Visualize which pairs of variables interact:

import matplotlib.pyplot as plt

# Count interactions per variable pair
d = X.shape[1]
interaction_matrix = np.zeros((d, d))

anova = model.get_anova_decomposition()
for order, basis_list in anova.items():
    if order == 2:
        for bf in basis_list:
            # Extract variables from basis function
            vars_in_bf = bf.get_variables()  # [i, j]
            if len(vars_in_bf) == 2:
                i, j = vars_in_bf
                interaction_matrix[i, j] += 1
                interaction_matrix[j, i] += 1

# Heatmap
plt.figure(figsize=(8, 6))
plt.imshow(interaction_matrix, cmap='YlOrRd', interpolation='nearest')
plt.colorbar(label='Interaction Count')
plt.xlabel('Variable')
plt.ylabel('Variable')
plt.title('Variable Interactions in MARS Model')
plt.xticks(range(d)), plt.yticks(range(d))
plt.tight_layout()
plt.show()

Quantifying Interaction Strength

Relative Contribution

# Total sum of absolute coefficients by order
contributions = {}

anova = model.get_anova_decomposition()
for order, basis_list in anova.items():
    total_coef = sum(
        abs(model.coefficients_[model.basis_functions_.index(bf)])
        for bf in basis_list
    )
    contributions[order] = total_coef

# Normalize
total = sum(contributions.values())
relative = {k: v/total for k, v in contributions.items()}

print("Relative Contribution by Interaction Order:")
for order in sorted(relative.keys()):
    print(f"  Order {order}: {relative[order]:.1%}")

Example Output:

Relative Contribution by Interaction Order:
  Order 0 (constant): 5.2%
  Order 1 (main):    78.3%
  Order 2 (2-way):   16.5%

Interpretation

This model is: - Dominated by main effects (78%) - Minor interactions (17%) - Mostly additive structure

Compare Models

for max_degree in [1, 2, 3]:
    model = MARS(max_degree=max_degree)
    model.fit(X, y)

    anova = model.get_anova_decomposition()

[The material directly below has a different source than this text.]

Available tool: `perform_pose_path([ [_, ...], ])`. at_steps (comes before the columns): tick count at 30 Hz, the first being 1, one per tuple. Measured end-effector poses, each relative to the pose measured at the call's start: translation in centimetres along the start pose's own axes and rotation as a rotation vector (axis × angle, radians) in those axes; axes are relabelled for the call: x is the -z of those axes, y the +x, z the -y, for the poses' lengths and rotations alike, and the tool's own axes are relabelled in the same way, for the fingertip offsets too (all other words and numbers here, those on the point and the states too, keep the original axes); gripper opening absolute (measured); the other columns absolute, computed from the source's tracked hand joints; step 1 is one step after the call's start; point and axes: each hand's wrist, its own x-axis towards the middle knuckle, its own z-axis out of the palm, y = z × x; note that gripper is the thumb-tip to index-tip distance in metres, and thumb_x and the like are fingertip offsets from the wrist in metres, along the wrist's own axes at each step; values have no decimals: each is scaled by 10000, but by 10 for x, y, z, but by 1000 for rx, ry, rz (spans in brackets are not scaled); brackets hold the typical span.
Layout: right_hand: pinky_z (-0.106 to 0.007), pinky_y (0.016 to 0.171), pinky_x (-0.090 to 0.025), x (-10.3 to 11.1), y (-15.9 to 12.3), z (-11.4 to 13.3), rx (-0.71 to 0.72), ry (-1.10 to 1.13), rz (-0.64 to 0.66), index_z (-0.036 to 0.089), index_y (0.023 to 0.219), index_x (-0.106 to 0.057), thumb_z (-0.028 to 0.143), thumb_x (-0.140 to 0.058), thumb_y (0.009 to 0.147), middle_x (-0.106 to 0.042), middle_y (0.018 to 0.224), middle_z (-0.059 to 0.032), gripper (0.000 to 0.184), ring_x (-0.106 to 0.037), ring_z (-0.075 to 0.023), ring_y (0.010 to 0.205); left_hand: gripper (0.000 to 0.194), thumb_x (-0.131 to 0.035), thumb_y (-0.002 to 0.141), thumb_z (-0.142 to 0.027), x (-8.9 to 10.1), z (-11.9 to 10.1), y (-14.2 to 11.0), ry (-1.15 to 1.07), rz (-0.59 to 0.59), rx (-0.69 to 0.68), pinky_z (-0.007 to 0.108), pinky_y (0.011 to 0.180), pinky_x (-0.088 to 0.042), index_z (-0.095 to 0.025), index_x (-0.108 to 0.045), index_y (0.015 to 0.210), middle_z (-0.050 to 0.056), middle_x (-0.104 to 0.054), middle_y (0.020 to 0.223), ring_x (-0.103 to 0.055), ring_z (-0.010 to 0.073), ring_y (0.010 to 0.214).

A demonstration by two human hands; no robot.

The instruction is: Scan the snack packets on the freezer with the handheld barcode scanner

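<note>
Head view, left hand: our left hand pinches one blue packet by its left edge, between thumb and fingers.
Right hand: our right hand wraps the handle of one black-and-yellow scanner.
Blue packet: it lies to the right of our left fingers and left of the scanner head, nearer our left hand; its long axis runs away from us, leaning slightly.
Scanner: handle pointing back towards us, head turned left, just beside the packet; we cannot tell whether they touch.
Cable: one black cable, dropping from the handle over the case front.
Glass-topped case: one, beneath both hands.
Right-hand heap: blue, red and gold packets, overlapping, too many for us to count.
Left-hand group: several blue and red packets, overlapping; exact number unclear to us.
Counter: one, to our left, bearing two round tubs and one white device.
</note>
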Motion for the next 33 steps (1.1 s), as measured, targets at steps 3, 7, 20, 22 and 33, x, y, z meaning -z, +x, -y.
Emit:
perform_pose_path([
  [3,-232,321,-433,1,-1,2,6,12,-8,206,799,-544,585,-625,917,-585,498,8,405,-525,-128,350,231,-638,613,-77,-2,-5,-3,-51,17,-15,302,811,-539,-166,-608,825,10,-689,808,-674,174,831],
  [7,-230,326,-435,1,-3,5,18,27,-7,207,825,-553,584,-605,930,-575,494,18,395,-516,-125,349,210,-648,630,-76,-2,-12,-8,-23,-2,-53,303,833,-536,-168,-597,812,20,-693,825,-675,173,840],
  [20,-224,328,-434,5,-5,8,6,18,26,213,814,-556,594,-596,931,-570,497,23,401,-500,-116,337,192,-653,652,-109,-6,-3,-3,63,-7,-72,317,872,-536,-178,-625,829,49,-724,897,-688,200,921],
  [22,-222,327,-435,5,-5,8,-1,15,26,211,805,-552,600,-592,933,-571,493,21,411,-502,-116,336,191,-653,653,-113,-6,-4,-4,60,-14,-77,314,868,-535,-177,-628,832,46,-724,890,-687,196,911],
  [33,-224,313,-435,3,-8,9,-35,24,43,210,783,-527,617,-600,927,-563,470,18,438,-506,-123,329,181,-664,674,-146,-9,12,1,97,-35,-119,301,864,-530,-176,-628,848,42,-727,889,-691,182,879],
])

    print(f"max_degree={max_degree}:")

    for order in sorted(anova.keys()):
        n_basis = len(anova[order])
        print(f"  Order {order}: {n_basis} basis functions")

Interaction Constraints

PyMARS respects interaction constraints during fitting:

  1. max_degree constraint: Cannot create basis of degree > max_degree

  2. Parent constraint: A basis can only be parent if not already degree max_degree

  3. Forward pass: Only adds child bases respecting constraints

Example:

# Can't create 3-way without allowing it
model = MARS(max_degree=2)  # max degree 2

# Forward pass will never create a basis like:
# B = h(x0, t0, d0) * h(x1, t1, d1) * h(x2, t2, d2)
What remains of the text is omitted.